L’Internet regorge de profondeurs où l’on n’a pas pieds. Ainsi, régulièrement, nous plongerons vers ces eaux sombres pour y décrypter tags, sous-genres et micro-phénomènes. Aujourd’hui : la vaporwave.
Ce 5 mai, sort le premier LP de Fatima Al Qadiri. Et si cet Asiatisch n’a plus rien à voir avec ce micro-mouvement flou qu’est la vaporwave, ses premiers émoluments esthétiques vinrent d’ici. Passage dans les cuisines (vapeur) d’un mouvement embué via une simple question : “la vaporwave n’est-elle que du vent ?“
Oui, c’est suffisamment à l’état gazeux pour que l’on ait du mal à le saisir. De prime abord, la chose à tout d’une farce. Un coussin péteur fait de couleurs fluo, d’obsessions pour les balbutiements d’Internet, de webdesign périmé et d’esthétique de fond d’écran, de musique d’ascenseur (en tant que genre : la Muzak) et de calligraphies japonaises. Cette sorte de chillwave à l’état de givre, noyée dans les nuages d’anxiolytiques et les échos, a émergé en 2011 entre les mains d’interlopes individus comme James Ferraro (célèbre pour avoir composé la musique du répondeur du MoMA). Et depuis ? Depuis ce sous genre du web, reste une nébuleuse difficile à cerner, à moitié morte dans l’oeuf et condamnée à errer dans les limbes de l’Internet. Si éclosion il y a eu, on est toujours pas certains que le genre en soit un.

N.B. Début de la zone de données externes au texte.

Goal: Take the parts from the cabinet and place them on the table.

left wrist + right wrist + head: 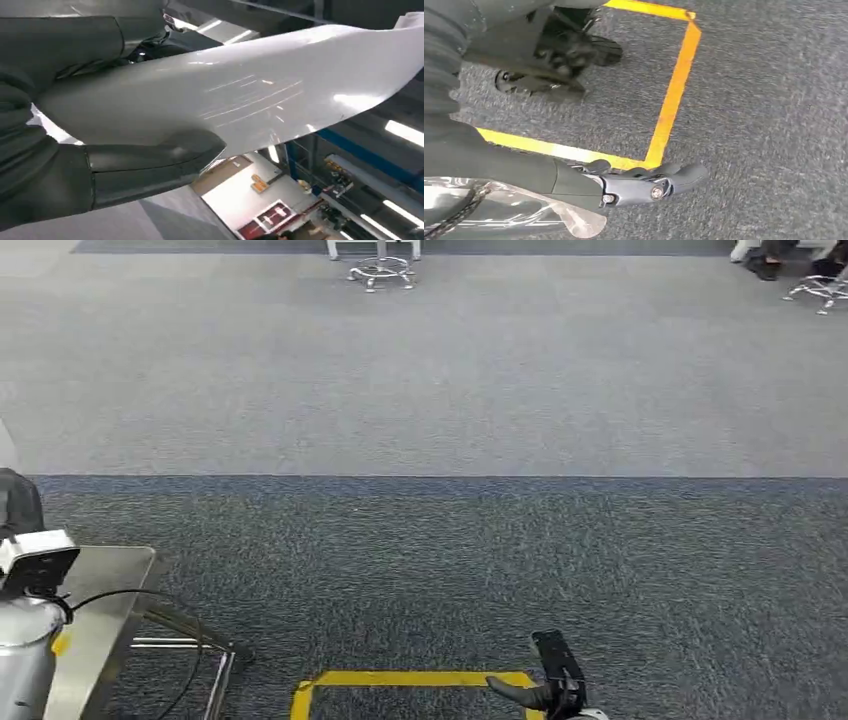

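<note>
Left hand [75, 165] grips a glossy white curved sheet-metal part [240, 100]; right hand [639, 185] hangs with nothing held, fingers curled loosely. Placement on the table remains outstanding.

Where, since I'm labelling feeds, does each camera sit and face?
Head view: high on body, facing forward-down at carpet, yellow tape; right hand below.
Left wrist view: behind left hand, facing up at ceiling lights; hand grips metal part.
Right wrist view: behind right hand, facing down at carpet.
Shared: head and right wrist show yellow tape, right hand.

Grey carpet floor [450, 390] w/ yellow tape [410, 680]
</note>
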You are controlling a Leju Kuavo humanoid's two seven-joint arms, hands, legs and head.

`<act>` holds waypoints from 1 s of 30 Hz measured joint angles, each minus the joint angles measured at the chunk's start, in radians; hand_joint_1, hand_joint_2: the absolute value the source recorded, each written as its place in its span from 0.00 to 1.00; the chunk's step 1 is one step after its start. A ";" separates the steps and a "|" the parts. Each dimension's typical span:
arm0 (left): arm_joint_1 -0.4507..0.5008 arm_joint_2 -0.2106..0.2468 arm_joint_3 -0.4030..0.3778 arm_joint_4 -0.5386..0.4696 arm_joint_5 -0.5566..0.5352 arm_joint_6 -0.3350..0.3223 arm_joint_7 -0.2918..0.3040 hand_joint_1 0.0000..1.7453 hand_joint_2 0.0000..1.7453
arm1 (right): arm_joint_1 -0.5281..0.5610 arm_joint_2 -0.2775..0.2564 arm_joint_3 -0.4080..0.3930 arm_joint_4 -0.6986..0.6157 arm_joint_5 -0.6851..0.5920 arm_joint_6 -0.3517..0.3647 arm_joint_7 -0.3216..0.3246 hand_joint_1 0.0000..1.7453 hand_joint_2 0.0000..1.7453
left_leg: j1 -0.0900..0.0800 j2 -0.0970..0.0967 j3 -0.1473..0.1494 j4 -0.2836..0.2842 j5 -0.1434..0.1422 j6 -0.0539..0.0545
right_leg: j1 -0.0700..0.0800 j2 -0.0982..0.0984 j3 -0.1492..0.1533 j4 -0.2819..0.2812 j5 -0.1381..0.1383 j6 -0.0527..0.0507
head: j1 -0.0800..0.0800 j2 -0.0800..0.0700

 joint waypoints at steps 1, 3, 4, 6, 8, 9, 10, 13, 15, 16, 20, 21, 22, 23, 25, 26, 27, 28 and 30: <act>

Non, le mouvement est vraiment codifié. Esthétiquement, la parenté à la chillwave dans la nonchalance et l’état de semi-conscience, à la Muzak dans l’inconsistance, au smooth jazz dans le mauvais goût des harmonies et du seapunk dans le mauvais goût (tout court) est indéniable. Le test ADN ne ment pas. Mais au-delà, le genre connaitrait des codes en sous-texte qui offrent de la lecture pour l’hiver. Notre informateur chez Wikipédia, lui, avance que l’excès de caractères japonais viendrait d’une vision dystopique où le Japon domine économiquement le monde. À vrai dire, si l’on se penche bien dessus, la reprise de l’esthétique 80’s, époque hyper consumériste, avec une ambition très new age ressemble à une satire au huitième degré de l’omni-capitalisme. Un poil à gratter où l’on sample des infomercials et autres télé-achats dans un contexte méditatif ou érotisé pour générer un malaise.

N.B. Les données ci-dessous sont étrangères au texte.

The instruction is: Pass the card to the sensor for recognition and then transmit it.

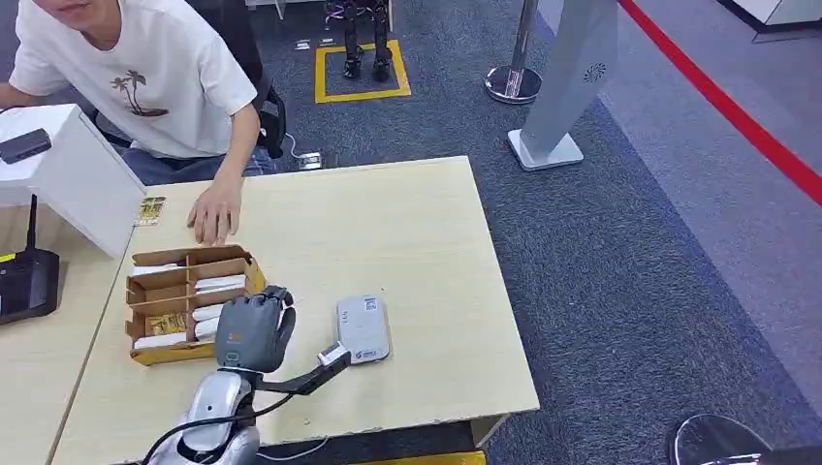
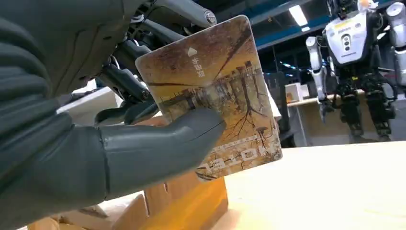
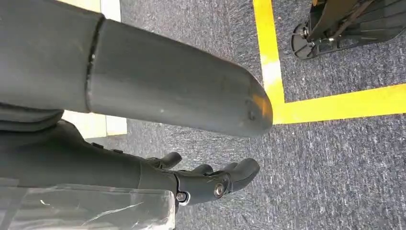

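My left hand (image 1: 254, 329) hovers over the right end of the cardboard card box (image 1: 145, 281), just left of the flat grey-white sensor (image 1: 363, 327) on the table. In the left wrist view this hand (image 2: 95, 158) pinches a brown-and-yellow picture card (image 2: 215, 72) between the thumb (image 2: 158, 143) and the dark fingers behind it, held upright above the box edge (image 2: 191, 201). My right hand (image 3: 191, 179) hangs over the carpet with its fingers loosely apart and nothing in it.
A person sits at the table's far left, one hand (image 1: 215, 213) resting on the tabletop (image 1: 407, 232) behind the box. A loose card (image 1: 149, 210) lies beside a white box (image 1: 68, 174). A black device (image 1: 24, 281) sits at the left. Yellow floor tape (image 3: 273, 72) runs beneath my right arm.
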Controlling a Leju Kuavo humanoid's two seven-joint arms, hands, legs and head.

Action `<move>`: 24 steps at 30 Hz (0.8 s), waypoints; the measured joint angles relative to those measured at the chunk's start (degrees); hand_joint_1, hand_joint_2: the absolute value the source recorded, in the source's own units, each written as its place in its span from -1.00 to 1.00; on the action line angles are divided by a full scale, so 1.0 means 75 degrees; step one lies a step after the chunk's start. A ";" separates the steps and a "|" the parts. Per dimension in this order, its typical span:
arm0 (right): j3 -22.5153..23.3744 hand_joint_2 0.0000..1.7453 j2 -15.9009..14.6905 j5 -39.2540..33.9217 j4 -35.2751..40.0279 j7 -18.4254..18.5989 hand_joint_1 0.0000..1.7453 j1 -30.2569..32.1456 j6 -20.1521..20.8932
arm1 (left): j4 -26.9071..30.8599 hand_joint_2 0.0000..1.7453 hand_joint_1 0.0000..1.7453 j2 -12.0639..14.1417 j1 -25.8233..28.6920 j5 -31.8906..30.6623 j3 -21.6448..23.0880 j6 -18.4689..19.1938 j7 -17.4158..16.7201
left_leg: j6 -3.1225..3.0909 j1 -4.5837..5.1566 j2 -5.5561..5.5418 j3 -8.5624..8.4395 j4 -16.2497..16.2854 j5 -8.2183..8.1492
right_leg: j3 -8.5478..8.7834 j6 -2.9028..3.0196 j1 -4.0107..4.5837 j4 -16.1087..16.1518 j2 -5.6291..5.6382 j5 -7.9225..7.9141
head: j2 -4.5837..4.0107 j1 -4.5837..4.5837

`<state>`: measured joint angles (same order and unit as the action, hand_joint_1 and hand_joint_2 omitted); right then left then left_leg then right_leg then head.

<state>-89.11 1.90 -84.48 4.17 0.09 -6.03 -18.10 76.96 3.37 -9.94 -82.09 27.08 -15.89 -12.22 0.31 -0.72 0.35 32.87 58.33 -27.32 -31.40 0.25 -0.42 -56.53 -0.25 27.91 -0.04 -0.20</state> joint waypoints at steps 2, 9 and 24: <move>0.0000 1.00 0.0000 0.0070 0.0000 0.0023 -1.00 -0.0005 0.0009 | -0.0108 1.00 1.00 -0.0067 -0.0036 0.0073 0.0003 0.0032 0.0058 | 0.0000 0.0000 0.0000 0.0000 0.0000 0.0000 | 0.0000 0.0000 0.0000 0.0000 0.0000 0.0000 | 0.0000 0.0000; 0.0000 1.00 -0.0012 0.0227 0.0000 0.0064 -1.00 -0.0046 0.0029 | -0.0504 1.00 1.00 -0.0402 -0.0216 0.0300 0.0085 0.0038 0.0207 | 0.0000 0.0000 0.0001 0.0000 0.0000 0.0000 | -0.0001 0.0000 -0.0001 0.0000 0.0001 0.0000 | 0.0000 0.0000; 0.0000 1.00 -0.0061 0.0551 0.0000 0.0105 -1.00 -0.0081 0.0085 | -0.1145 1.00 1.00 -0.0947 -0.0622 0.0734 0.0551 0.0090 0.0562 | -0.0001 0.0005 0.0001 0.0000 0.0001 0.0000 | 0.0000 0.0000 -0.0005 0.0001 0.0001 -0.0001 | 0.0000 0.0000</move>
<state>-89.11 1.44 -80.35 4.17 0.87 -6.64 -17.46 68.37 -3.74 -14.60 -76.59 31.21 -15.21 -8.00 0.31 -0.68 0.36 32.87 58.33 -27.32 -31.41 0.24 -0.46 -56.52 -0.24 27.91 -0.04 -0.20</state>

Oui, et non. Le genre est un coussin péteur...de gauche… Plus l’image s’égratigne, plus le poil à gratter prend des atours de cocktail molotov. Si l’on a bien saisi que la vaporwave ne vendait pas du rêve, on comprend mieux pourquoi elle somnole dans de mauvais songes. Au-delà de la moquerie, on distingue un vrai refuge et une portée politique. Dans ce genre surnommé “chillwave Marxiste” on trouve autant de sarcasme qu’une vraie fascination matérialiste. Il y a d’un côté, une volonté de résistance à la fièvre et à la complexité de la technologie moderne en trouvant refuge dans l’esthétique minitel/préhistoire de l’Internet de l’autre une abdication totale au capitalisme. C’est d’ici que vient l’autre surnom de la vaporwave : la “pop accelerationiste“. Concept emprunté à l’accélerationisme, cette notion voulant que la civilisation soit dissoute par le capitalisme dans un processus irréversible, que l’on peut et ne doit pas contrer mais au contraire alimenter afin qu’à son extinction, un nouveau modèle soit pensé. On vous épargnera des portes de sorties type “la vapor c’est du solide” mais on se comprend, derrière le rideau de gaz, on n’est moins enfumés qu’il ne semble.